BCC, basal cell carcinoma of the skin; GERD, gastro-oesophageal reflux disease; GTN, glyceryl tri-nitrate; ICP, intra-cranial pressure; IOP, intraocular pressure; LMWH, low molecular weight heparin; MAL-PDT, Methyl aminolevulinate photodynamic therapy; NSAID, nonsteroidal anti-inflammatory drugs; PCOS, polycystic ovarian syndrome; TBI, traumatic brain injury; VEGF, vascular endothelial growth factor.

Risk of bias in eligible RCTs

Risk of bias assessments of the 165 eligible RCTs by the authors of the original Cochrane systematic reviews did not always include the same elements. Specifically, for the generation of the randomisation sequence, information had been extracted in 141 trials and of those 6 (4%) were deemed to be at high risk of bias, 42 (30%) were unclear and 93 (66%) were at low risk of bias. The respective numbers were 9 (6%) high risk, 63 (39%) unclear and 89 (55%) low risk among 161 RCTs extracted for risk of allocation bias; 101 (73%) high risk, 29 (21%) unclear and 9 (6%) low risk among 139 RCTs extracted for performance bias; 47 (34%) high risk, 71 (51%) unclear and 21 (15%) low risk among 139 RCTs extracted for detection bias; 20 (16%) high risk, 15 (12%) unclear and 90 (72%) low risk among 125 RCTs extracted for attrition bias; 17 (12%) high risk, 56 (41%) unclear and 64 (47%) low risk among 137 RCTs extracted for reporting bias, and 17 (13%) high risk, 29 (23%) unclear and 80 (64%) low risk among 126 extracted for other risk of bias.

Comparative effectiveness of surgery versus drugs

Based on the 95% CI of the summary estimate obtained by the Cochrane review authors, surgery was more effective in 36 of the 103 outcomes of various comparisons (35% (99.5% CI 23% to 49%)), and drugs were more effective in 15 (15% (99.5% CI 6% to 26%)). Fifty-two (50% (99.5 CI% 37% to 64%)) outcomes were inconclusive. The respective numbers were 1/12 (8%), 1/12 (8%) and 10/12 (83%) for mortality outcomes; 3/11 (27%), 3/11 (27%) and 5/11 (46%) for composite outcomes; and 32/80 (40%), 11/80 (14%) and 37/80 (46%) for non-mortality outcomes.

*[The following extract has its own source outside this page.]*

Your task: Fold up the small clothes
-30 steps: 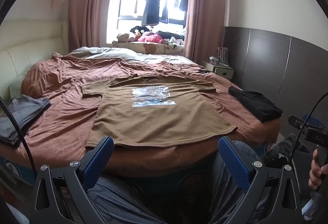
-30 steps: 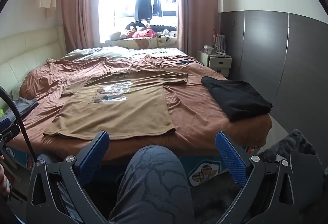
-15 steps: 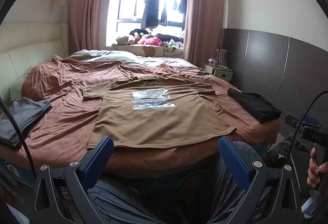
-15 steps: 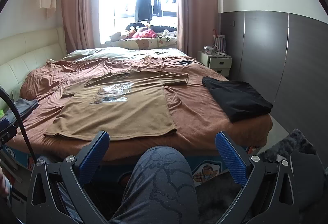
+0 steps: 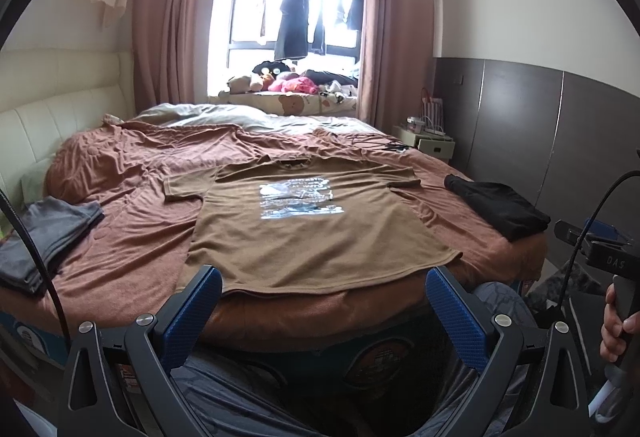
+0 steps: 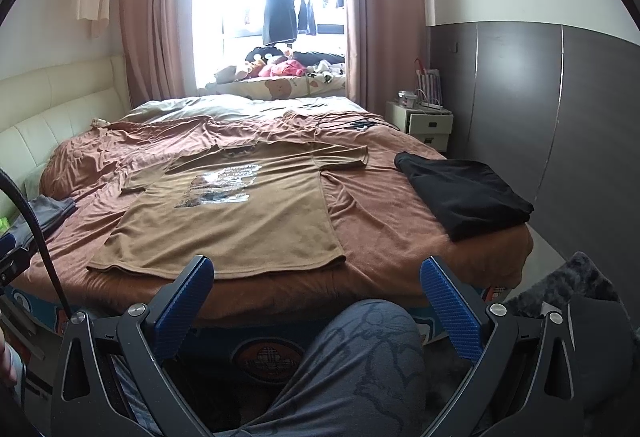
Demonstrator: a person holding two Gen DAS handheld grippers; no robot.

When we standardised the meta-analyses to use the same random effects method for all analyses, surgery was favoured in 28/103 outcomes (32%), drugs were favoured in 9/103 (10%) outcomes and 66/103 (58%) outcomes were inconclusive. The respective numbers were 1/12 (8%), 0/12 (0%) and 11/12 (92%) for mortality outcomes; 3/11 (18%), 2/11 (27%) and 6/11 (55%) for composite outcomes and 24/80 (30%) 7/80 (9%) and 49/80 (61%) for non-mortality outcomes.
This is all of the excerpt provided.